March 2014: With Russian troops in control of the peninsula, the Crimean parliament votes to secede from Ukraine and join Russia. A public referendum follows, with 97% of voters favoring secession, although the results are disputed. Putin finalizes the Russian annexation of Crimea in a March 18 announcement to Russia’s parliament. In response, the U.S. and allies in Europe impose sanctions on Russia. They have never recognized Russia’s annexation. It remains the only time that a European nation has used military force to seize the territory of another since World War II. April 2014: With some 40,000 Russian troops gathered on Ukraine’s eastern border, violence breaks out in the eastern Ukrainian region of Donbas — violence that continues to this day. Russian-supported separatist forces storm government buildings in two eastern regions, Donetsk and Luhansk. They declare independence from Ukraine as the Donetsk People’s Republic and Luhansk People’s Republic, though they remain internationally recognized as part of Ukraine. Russia denies that its troops are on Ukrainian soil, but Ukrainian officials insist otherwise.
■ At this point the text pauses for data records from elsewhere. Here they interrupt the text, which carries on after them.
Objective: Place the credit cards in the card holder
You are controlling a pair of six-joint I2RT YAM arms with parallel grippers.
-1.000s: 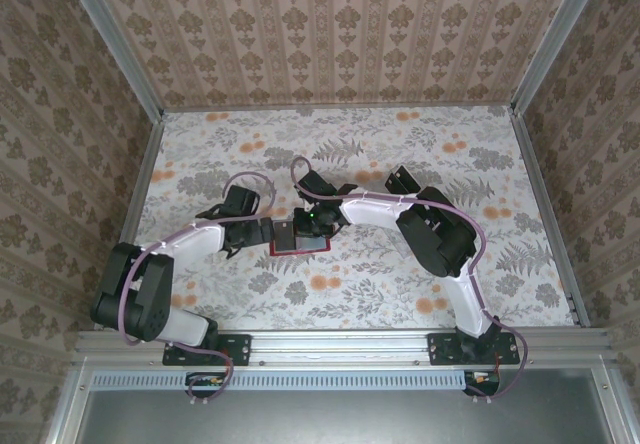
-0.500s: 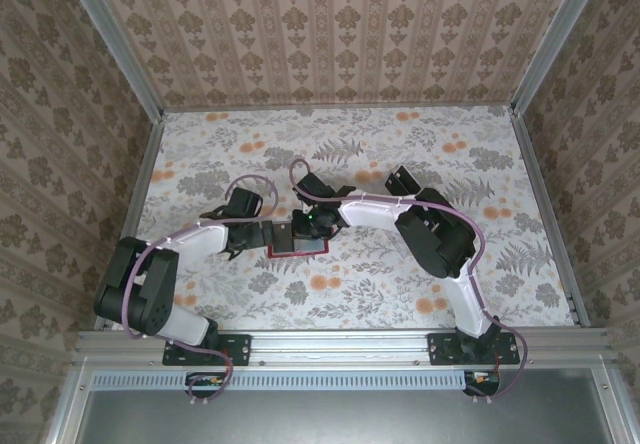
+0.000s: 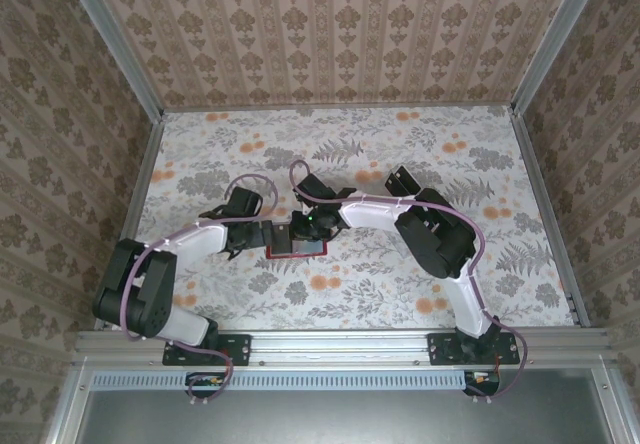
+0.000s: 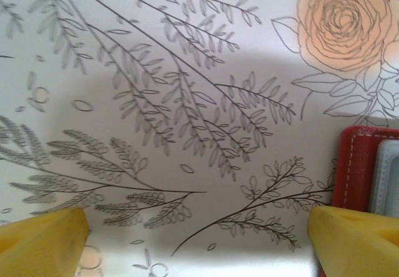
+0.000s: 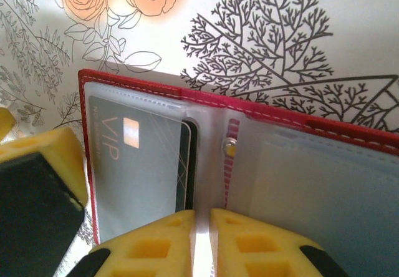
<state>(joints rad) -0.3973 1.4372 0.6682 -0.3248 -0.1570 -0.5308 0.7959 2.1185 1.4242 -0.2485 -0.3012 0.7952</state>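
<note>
The red card holder [image 3: 300, 249] lies open on the flowered table between both grippers. In the right wrist view its red rim [image 5: 137, 80] frames clear sleeves, and a dark credit card [image 5: 134, 165] marked VIP sits inside the left sleeve, with a second dark card edge [image 5: 191, 158] showing behind it. My right gripper [image 5: 201, 227] hovers over the holder's middle fold, its jaws a narrow slit apart and holding nothing. My left gripper [image 4: 198, 233] is wide open just left of the holder [image 4: 355, 165], with its right finger [image 4: 355, 239] at the holder's red edge.
The right arm's elbow [image 3: 437, 236] bulks to the right of the holder. Patterned walls close in the table on three sides, behind metal rails [image 3: 150, 164]. One left-gripper finger [image 5: 37, 183] stands close beside the holder's left edge.
My left gripper has slid a little to the right, up to the holder's edge. The right jaws have parted slightly over the fold.
</note>
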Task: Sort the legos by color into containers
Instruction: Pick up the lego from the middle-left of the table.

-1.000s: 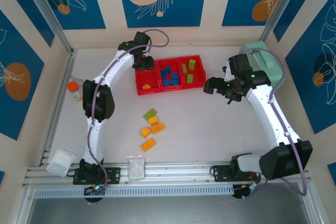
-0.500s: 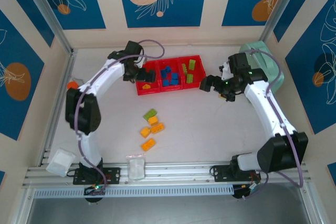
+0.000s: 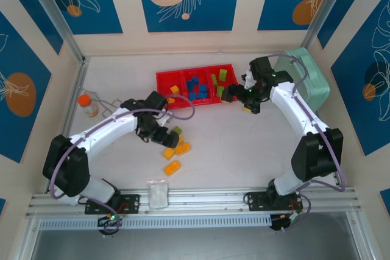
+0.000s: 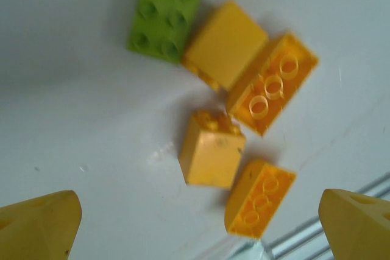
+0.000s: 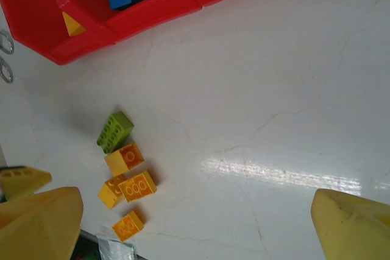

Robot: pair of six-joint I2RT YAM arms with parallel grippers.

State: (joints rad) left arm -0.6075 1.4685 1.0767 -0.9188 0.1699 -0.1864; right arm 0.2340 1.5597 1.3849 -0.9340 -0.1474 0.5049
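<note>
Red bins point(image 3: 159, 89), L-R: yellow, blue, green legos point(image 3: 196, 87), L claw point(image 3: 167, 138) apart, R claw point(image 3: 228, 94) apart

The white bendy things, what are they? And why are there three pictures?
They are two robot arms bolted to a table. One picture looks down from above; the other two come from a small camera on each arm's wrist, close to the table. Each arm ends in a two-finger tool. The left tool hovers open over loose bricks: one green brick and four yellow bricks. The right tool is open near the right end of the red tray, whose three bins hold yellow, blue and green bricks. Neither tool holds anything. A bottle stands at the left.
</note>
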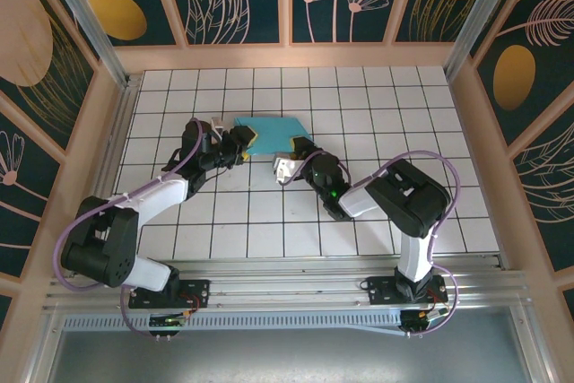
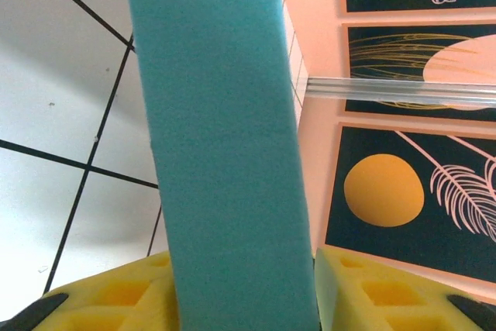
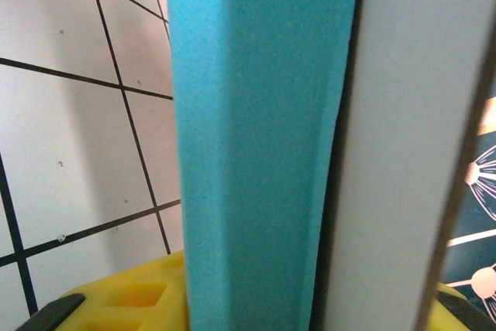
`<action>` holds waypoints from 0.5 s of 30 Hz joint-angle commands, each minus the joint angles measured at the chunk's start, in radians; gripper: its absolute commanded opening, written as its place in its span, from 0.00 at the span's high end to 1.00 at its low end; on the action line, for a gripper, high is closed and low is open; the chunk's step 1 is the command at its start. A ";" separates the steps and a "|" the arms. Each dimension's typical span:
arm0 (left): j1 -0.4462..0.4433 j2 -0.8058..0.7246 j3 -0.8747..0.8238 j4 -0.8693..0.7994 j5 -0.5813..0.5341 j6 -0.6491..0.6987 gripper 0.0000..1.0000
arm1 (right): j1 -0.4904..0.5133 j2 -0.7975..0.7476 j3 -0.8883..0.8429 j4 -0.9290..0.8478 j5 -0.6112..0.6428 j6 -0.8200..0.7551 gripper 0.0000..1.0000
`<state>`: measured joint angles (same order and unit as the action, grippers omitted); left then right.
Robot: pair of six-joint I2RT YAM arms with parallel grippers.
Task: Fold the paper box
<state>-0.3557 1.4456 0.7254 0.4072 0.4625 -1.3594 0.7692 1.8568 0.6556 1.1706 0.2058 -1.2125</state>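
Turquoise paper box (image 1: 272, 132) sits between left fingers (image 2: 116, 296) — and right fingers (image 3: 132, 296).

I count one paper box (image 1: 269, 132) on my feed, and I place the rest by it. Two arms reach toward it: the left arm (image 1: 152, 195) from the box's left, the right arm (image 1: 408, 195) from its near right. That gives two claws: the left claw (image 1: 242, 143) at the box's left edge, the right claw (image 1: 291, 163) at its near-right corner. One tiled tabletop (image 1: 404, 132) lies under the box. In the left wrist view, two yellow fingers (image 2: 116, 300) flank the box.
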 commanded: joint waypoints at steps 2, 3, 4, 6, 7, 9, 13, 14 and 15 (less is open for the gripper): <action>0.000 -0.042 0.003 -0.074 0.002 -0.088 0.39 | 0.008 -0.089 -0.020 -0.025 0.021 0.053 0.62; -0.001 -0.053 0.007 -0.083 -0.004 -0.081 0.34 | 0.007 -0.101 -0.026 -0.038 0.024 0.056 0.62; -0.001 -0.071 0.012 -0.094 -0.016 -0.064 0.28 | 0.007 -0.120 -0.034 -0.060 0.027 0.058 0.62; 0.000 -0.118 0.036 -0.134 -0.051 -0.007 0.18 | 0.007 -0.160 -0.050 -0.115 0.029 0.069 0.62; 0.000 -0.147 0.061 -0.176 -0.081 0.036 0.15 | 0.008 -0.189 -0.059 -0.158 0.028 0.074 0.63; 0.000 -0.205 0.122 -0.278 -0.157 0.155 0.07 | 0.005 -0.253 -0.064 -0.267 0.027 0.087 0.65; 0.000 -0.332 0.239 -0.504 -0.413 0.438 0.01 | 0.005 -0.426 0.000 -0.707 -0.043 0.150 0.67; 0.000 -0.361 0.242 -0.532 -0.471 0.500 0.01 | 0.004 -0.458 0.050 -0.882 -0.086 0.161 0.68; 0.000 -0.396 0.241 -0.555 -0.535 0.573 0.01 | 0.004 -0.483 0.116 -1.075 -0.134 0.174 0.71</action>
<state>-0.3557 1.1286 0.9337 0.0410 0.1528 -1.0405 0.7692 1.4605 0.6510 0.5678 0.1753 -1.1088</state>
April 7: Ukrainian authorities say Russia fired a cluster munition into a railway station packed with thousands of evacuees, killing at least 52. The attack takes place in the city of Kramatorsk in the eastern Donetsk region. April 8: The EU bans imports of Russian coal, lumber, cement, seafood and fertilisers. April 10: Russian forces bisect Mariupol. April 14: Ukraine says it has sunk the Russian Black Sea Fleet flagship Moskva with two Neptune missiles. April 18: Russian forces launch a new, large-scale offensive in east Ukraine to take full control of the Luhansk and Donetsk oblasts.
Why Luhansk and Donetsk are key to understanding the latest escalation in Ukraine? But along the country’s eastern border with Russia, separatists backed by Moscow took control of two regions in 2014. Violence in eastern Ukraine has killed more than 14,000 people in the years since, according to International Crisis Group research. Russia’s recognition of the two regions’ independence set the stage for moving its troops into Ukraine. Anti-communist protests sweep central and Eastern Europe, starting in Poland and spreading throughout the Soviet bloc. In Ukraine, January 1990 sees more than 400,000 people joining hands in a human chain stretching some 400 miles from the western city of Ivano-Frankivsk to Kyiv, the capital, in the north-central part of Ukraine. Many wave the blue and yellow Ukrainian flag that had been banned under Soviet rule.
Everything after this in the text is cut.